3) Every single T is flawed; it stuns me sometimes how absolutely determined clients/patients/cases are to not allow their Ts to be flawed human beings.

4) I acknowledged, then accepted, that I will never be a happy, carefree, normal person, and thats okay. I dont say that with resignation, quite the opposite actually.

If the idea is to employ a T to assist one in learning how to regulate emotions, respond to criticism/rejection/disappointment, move beyond a trauma, or heal an abuse, Im not sure who is served by wanting the T relationship to be an absolutely-perfect and/or never-ending parental, personal or intimate relationship.

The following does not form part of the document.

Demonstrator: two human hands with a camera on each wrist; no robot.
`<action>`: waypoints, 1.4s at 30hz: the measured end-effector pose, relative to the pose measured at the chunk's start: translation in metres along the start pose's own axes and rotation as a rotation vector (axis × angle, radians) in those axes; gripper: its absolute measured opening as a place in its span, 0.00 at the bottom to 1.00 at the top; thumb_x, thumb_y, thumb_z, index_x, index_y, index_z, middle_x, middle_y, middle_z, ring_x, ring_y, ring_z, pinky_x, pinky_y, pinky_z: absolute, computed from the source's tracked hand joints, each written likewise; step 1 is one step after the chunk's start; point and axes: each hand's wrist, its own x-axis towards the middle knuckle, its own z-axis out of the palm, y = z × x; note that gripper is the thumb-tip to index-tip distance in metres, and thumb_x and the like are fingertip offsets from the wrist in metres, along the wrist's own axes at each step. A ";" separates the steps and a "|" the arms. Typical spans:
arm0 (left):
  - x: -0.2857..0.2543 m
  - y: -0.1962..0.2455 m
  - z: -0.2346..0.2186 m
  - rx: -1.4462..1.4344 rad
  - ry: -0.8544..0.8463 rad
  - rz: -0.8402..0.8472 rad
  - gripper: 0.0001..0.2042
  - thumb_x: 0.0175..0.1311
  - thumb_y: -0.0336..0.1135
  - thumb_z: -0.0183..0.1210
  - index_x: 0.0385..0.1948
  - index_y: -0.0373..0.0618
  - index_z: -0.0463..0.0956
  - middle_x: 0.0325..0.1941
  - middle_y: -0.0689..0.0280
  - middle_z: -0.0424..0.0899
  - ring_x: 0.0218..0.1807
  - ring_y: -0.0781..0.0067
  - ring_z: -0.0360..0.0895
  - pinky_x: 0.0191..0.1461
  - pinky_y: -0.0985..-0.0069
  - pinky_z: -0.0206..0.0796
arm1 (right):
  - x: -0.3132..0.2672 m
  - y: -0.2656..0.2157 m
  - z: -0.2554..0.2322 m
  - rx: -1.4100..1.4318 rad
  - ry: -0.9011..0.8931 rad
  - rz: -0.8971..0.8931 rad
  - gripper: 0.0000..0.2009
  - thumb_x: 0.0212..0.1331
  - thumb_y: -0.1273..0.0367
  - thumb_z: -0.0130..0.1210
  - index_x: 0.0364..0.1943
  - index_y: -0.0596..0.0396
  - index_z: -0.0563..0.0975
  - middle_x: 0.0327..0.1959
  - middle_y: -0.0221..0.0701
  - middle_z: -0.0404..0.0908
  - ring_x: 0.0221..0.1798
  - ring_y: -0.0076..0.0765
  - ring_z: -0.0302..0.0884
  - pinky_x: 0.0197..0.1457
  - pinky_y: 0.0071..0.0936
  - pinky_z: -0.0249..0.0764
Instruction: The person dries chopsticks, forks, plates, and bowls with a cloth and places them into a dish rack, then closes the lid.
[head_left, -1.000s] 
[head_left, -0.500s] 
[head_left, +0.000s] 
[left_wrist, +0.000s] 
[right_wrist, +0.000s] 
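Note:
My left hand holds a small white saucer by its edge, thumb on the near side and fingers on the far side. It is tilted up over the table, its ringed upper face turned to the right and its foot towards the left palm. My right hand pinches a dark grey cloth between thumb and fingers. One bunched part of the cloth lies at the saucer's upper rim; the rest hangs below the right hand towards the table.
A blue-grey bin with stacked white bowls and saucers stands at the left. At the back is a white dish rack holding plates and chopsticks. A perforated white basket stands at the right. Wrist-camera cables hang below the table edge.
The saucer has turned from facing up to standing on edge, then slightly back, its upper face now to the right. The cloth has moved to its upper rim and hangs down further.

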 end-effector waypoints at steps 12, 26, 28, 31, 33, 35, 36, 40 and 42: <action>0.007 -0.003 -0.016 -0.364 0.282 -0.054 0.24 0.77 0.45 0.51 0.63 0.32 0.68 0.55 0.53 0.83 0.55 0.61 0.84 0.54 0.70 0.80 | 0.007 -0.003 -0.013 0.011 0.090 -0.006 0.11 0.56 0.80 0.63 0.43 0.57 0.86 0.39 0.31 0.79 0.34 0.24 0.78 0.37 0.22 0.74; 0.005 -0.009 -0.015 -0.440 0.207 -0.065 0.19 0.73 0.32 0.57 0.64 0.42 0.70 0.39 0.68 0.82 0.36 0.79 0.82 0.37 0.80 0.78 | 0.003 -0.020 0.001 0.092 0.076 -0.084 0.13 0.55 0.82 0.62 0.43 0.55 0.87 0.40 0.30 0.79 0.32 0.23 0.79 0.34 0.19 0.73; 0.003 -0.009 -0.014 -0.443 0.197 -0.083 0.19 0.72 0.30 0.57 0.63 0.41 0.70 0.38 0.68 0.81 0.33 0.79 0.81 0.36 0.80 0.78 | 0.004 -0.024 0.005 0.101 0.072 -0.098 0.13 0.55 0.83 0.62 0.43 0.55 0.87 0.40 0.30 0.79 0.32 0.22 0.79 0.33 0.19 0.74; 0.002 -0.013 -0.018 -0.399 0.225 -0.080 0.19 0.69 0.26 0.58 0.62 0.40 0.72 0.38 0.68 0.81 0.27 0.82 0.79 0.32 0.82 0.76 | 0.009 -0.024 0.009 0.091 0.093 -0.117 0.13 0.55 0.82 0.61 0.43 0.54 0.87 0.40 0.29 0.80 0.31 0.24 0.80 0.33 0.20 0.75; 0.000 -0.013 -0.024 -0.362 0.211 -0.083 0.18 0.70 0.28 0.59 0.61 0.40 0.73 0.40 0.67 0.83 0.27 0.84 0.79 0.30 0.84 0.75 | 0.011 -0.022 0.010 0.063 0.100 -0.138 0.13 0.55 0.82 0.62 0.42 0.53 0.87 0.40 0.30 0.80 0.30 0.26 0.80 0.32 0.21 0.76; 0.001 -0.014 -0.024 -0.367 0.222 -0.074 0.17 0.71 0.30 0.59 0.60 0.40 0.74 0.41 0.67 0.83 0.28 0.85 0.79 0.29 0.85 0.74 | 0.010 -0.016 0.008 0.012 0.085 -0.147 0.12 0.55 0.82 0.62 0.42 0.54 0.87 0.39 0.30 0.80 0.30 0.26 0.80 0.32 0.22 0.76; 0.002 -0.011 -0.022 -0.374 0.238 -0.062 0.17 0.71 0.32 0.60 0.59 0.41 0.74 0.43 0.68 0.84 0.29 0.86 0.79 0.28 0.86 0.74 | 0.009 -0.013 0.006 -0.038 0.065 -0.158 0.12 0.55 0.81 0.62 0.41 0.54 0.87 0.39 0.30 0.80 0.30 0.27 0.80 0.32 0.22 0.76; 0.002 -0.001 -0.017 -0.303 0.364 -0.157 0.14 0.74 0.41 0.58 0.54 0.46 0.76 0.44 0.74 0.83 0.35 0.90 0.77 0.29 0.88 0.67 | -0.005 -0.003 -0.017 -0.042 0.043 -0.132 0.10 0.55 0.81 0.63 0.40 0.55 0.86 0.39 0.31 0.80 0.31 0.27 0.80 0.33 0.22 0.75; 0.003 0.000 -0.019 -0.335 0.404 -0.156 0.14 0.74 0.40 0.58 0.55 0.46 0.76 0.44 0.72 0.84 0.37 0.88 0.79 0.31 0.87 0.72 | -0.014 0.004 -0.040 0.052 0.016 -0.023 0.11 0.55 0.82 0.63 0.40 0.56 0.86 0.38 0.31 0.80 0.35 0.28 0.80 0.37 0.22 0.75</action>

Its simply not possible, even if youre willing to open your wallet wider still.

I understand there is a vast continuum between psychology and physiology in treating depression, and a broad spectrum of circumstances that lead people to gladly do anything to alleviate the suffering -- everyones problem AND solution is different.

For me, that meant recognizing the best way to learn how to move in this world I find so damned uncomfortable and unwelcoming was to learn how to deal with the people and circumstances actually in my life, not from the relative isolation of 45 min in an office, where T issues sometimes choked off MY issues. Do I still hurt? Yeah, I do. Some days a LOT. And some days I wish I had someone I could run to. But the rest of the time Im glad to be free of it.